Supplied material
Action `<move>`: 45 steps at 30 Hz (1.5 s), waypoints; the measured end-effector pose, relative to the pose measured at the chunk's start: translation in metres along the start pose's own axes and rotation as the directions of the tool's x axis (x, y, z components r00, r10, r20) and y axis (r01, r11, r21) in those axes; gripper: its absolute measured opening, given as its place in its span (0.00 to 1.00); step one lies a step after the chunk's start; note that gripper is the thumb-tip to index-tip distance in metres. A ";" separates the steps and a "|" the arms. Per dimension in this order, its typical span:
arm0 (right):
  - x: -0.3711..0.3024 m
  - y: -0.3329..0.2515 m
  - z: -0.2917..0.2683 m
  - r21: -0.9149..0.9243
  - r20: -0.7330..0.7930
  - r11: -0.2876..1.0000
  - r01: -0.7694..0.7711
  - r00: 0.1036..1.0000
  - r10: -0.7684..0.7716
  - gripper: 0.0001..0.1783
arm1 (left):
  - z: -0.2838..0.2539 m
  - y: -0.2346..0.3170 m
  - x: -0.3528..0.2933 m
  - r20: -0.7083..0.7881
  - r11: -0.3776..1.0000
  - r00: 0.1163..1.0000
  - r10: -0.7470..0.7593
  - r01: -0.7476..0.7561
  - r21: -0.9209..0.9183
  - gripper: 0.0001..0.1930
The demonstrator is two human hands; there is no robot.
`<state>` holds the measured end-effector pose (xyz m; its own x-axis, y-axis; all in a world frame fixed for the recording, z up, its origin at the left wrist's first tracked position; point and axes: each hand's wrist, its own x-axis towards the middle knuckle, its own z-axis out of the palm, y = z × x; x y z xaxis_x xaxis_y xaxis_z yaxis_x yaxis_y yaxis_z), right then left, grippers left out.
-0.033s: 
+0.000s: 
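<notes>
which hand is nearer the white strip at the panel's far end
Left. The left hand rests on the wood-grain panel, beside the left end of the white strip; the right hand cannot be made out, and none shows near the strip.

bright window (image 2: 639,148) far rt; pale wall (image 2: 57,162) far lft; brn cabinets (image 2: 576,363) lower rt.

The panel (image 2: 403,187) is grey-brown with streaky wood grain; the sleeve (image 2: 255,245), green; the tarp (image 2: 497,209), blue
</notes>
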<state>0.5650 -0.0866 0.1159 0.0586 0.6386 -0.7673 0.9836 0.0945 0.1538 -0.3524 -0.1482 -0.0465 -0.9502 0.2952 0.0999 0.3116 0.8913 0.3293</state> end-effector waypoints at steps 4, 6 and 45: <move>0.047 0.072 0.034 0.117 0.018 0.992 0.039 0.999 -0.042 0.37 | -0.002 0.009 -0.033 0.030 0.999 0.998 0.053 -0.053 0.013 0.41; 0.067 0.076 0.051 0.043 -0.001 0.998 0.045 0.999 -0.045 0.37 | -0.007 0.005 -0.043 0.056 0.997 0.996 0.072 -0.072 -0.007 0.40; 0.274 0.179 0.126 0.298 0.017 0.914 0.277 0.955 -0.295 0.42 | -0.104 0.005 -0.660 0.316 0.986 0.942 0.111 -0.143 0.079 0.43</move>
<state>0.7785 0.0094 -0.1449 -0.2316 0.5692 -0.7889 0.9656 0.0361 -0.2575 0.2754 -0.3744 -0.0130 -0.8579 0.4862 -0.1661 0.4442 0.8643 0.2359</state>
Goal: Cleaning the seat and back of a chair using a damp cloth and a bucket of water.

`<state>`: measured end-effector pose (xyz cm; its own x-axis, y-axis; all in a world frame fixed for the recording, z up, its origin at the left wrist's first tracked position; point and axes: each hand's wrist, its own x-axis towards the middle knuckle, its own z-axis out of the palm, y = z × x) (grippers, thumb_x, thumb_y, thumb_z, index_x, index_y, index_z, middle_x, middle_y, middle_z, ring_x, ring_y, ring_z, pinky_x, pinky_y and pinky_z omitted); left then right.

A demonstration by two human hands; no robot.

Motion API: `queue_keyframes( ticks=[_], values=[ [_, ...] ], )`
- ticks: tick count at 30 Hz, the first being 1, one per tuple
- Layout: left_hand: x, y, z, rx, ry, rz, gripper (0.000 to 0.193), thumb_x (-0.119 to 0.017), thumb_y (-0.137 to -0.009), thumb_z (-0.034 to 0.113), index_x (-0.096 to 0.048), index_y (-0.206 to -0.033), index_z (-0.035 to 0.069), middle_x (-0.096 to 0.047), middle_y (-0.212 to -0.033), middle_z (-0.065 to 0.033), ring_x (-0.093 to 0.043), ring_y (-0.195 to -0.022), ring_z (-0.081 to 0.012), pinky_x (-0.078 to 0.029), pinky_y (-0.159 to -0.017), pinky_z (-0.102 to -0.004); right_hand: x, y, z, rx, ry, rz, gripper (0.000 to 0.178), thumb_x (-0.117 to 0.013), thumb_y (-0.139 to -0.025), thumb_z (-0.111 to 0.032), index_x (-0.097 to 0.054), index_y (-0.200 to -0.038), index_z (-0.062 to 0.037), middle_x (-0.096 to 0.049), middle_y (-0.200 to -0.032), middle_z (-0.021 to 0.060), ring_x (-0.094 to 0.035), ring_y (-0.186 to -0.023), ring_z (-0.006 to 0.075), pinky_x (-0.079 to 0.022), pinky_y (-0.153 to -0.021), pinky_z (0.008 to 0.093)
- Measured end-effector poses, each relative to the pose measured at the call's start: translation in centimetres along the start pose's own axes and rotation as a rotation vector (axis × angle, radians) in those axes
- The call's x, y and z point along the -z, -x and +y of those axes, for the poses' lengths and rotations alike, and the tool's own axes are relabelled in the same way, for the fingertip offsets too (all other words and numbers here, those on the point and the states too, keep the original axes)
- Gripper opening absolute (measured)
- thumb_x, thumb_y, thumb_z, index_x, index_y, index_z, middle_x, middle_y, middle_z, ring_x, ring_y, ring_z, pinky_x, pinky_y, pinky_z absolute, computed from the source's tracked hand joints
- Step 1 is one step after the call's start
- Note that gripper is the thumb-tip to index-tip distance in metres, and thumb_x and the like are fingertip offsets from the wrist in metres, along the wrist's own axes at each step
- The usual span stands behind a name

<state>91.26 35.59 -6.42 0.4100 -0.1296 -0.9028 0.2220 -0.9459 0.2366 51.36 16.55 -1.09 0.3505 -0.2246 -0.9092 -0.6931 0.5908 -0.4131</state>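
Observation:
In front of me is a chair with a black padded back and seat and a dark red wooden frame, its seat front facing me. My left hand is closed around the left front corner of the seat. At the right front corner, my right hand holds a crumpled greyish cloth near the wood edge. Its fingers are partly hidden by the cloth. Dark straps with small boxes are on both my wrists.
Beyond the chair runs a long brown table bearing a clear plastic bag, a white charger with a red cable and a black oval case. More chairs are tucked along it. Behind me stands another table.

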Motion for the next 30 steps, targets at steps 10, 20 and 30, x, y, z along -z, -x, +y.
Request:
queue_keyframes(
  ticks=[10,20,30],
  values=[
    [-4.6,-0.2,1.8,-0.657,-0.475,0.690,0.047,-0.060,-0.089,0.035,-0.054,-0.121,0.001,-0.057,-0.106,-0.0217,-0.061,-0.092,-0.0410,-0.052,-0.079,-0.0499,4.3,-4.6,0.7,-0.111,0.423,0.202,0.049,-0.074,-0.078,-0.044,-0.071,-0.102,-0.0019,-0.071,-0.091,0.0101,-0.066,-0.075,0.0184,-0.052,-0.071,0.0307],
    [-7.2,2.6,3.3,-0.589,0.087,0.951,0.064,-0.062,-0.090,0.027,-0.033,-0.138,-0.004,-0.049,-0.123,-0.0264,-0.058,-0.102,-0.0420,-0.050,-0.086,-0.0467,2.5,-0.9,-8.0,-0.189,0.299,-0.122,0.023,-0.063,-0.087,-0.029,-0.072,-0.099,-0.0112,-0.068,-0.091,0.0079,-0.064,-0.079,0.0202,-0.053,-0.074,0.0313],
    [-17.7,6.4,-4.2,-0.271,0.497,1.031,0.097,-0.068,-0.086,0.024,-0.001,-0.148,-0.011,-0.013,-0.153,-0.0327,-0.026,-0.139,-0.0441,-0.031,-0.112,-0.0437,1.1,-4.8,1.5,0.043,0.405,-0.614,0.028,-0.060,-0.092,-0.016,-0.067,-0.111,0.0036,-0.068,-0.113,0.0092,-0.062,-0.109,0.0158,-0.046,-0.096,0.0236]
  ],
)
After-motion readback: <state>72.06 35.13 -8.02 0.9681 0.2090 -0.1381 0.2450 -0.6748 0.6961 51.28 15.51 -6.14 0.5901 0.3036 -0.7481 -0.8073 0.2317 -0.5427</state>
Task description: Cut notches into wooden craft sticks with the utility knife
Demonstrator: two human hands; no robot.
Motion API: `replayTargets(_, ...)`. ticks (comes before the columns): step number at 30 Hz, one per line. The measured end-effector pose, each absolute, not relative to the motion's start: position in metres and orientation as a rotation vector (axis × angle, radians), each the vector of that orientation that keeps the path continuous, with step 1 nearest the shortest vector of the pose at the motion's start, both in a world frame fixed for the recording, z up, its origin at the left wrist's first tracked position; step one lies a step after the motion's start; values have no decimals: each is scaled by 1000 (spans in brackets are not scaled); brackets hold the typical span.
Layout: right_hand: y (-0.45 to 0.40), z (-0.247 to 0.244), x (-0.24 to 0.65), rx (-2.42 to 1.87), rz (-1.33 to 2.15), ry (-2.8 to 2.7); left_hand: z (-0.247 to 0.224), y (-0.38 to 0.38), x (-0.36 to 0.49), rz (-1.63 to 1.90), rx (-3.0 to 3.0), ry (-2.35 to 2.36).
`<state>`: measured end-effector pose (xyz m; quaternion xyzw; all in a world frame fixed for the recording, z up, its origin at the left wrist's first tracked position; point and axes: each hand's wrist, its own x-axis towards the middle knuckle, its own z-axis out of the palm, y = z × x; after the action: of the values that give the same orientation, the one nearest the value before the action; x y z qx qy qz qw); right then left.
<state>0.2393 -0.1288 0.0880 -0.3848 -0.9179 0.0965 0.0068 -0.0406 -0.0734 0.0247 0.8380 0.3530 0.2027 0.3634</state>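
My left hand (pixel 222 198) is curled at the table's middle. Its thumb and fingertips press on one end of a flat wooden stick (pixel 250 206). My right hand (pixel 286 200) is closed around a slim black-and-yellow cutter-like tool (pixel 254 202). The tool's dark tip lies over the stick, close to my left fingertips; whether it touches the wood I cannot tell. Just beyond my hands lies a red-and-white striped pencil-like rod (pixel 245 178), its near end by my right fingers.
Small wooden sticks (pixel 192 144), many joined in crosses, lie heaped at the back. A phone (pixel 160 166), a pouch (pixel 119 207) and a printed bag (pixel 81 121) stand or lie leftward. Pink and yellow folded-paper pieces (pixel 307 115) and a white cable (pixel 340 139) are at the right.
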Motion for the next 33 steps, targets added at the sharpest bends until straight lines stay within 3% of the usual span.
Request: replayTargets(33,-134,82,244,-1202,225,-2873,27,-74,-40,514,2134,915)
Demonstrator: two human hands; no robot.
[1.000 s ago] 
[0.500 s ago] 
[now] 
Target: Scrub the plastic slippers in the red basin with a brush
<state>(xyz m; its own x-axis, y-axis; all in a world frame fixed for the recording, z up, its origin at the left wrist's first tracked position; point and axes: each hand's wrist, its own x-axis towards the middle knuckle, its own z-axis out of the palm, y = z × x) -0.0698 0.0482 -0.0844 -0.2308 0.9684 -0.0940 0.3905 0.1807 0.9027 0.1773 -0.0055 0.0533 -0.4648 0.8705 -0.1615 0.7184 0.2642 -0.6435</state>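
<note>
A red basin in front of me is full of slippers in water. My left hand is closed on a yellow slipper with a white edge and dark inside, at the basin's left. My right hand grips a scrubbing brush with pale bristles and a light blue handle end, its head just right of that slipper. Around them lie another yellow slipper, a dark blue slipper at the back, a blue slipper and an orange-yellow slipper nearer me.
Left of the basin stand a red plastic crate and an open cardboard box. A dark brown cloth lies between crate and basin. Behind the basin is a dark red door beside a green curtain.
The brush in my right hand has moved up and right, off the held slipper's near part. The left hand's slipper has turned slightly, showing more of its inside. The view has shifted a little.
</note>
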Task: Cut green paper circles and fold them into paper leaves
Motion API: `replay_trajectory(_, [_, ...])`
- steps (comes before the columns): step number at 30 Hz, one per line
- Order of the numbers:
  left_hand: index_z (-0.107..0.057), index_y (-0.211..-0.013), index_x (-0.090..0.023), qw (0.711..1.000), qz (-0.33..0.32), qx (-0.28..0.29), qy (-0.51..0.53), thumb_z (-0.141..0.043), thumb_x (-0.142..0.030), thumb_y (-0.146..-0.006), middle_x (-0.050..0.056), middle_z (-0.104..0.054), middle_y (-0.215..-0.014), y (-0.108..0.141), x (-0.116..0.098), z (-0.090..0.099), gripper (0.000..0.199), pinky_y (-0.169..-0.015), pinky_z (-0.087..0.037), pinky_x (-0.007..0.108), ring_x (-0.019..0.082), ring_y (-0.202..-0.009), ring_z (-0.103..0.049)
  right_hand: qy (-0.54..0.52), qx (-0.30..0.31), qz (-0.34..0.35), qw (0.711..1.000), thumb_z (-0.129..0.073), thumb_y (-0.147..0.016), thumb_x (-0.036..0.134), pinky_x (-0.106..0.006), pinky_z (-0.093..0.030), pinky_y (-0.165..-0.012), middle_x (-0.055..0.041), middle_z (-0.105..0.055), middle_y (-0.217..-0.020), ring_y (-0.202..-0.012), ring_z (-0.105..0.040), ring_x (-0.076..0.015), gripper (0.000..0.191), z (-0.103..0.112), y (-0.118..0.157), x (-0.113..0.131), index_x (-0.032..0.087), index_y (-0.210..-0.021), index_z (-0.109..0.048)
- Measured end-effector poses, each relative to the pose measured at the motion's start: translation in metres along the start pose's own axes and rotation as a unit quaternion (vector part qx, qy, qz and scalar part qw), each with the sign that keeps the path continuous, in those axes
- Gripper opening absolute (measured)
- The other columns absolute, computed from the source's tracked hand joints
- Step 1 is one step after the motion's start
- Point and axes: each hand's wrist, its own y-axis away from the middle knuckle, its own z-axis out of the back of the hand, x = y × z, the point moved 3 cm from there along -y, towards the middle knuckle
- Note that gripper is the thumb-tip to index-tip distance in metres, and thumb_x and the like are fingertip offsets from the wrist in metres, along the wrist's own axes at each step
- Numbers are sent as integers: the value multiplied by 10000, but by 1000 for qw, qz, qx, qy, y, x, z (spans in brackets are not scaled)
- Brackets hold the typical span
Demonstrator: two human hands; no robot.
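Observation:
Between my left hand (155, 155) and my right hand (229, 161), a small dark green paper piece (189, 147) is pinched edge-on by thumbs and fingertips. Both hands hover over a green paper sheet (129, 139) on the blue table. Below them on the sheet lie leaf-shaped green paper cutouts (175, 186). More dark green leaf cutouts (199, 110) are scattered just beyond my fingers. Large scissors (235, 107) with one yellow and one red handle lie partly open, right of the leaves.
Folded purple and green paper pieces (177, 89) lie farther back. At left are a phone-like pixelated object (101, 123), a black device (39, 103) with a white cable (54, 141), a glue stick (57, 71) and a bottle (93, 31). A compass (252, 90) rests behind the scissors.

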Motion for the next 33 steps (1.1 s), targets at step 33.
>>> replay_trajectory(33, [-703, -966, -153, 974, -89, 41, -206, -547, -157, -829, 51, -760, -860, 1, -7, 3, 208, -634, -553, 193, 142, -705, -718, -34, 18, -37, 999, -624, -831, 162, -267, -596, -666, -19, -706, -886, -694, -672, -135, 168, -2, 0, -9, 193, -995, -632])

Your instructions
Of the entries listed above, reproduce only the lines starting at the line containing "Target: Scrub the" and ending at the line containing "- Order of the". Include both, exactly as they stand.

Result of the exercise
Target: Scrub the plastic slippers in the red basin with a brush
<state>(xyz m; its own x-axis, y-axis; all in a world frame fixed for the recording, z up, its origin at the left wrist's first tracked position; point and axes: each hand's wrist, its own x-axis towards the middle knuckle, its own z-axis out of the palm, y = z × x) -0.0698 0.0482 -0.0844 -0.2308 0.9684 -0.0940 0.3905 0.1807 0.9027 0.1773 -0.0055 0.0533 -0.4648 0.8705 -0.1615 0.7184 0.2642 -0.6435</state>
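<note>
A red basin in front of me is full of slippers in water. My left hand is closed on a yellow slipper with a white edge and dark inside, at the basin's left. My right hand grips a scrubbing brush with pale bristles and a light blue handle end, its head just right of that slipper. Around them lie another yellow slipper, a dark blue slipper at the back, a blue slipper and an orange-yellow slipper nearer me.
Left of the basin stand a red plastic crate and an open cardboard box. A dark brown cloth lies between crate and basin. Behind the basin is a dark red door beside a green curtain.
The brush in my right hand has moved up and right, off the held slipper's near part. The left hand's slipper has turned slightly, showing more of its inside. The view has shifted a little.
</note>
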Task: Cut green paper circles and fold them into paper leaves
Motion API: `replay_trajectory(_, [_, ...])`
- steps (comes before the columns): step number at 30 Hz, one per line
- Order of the numbers:

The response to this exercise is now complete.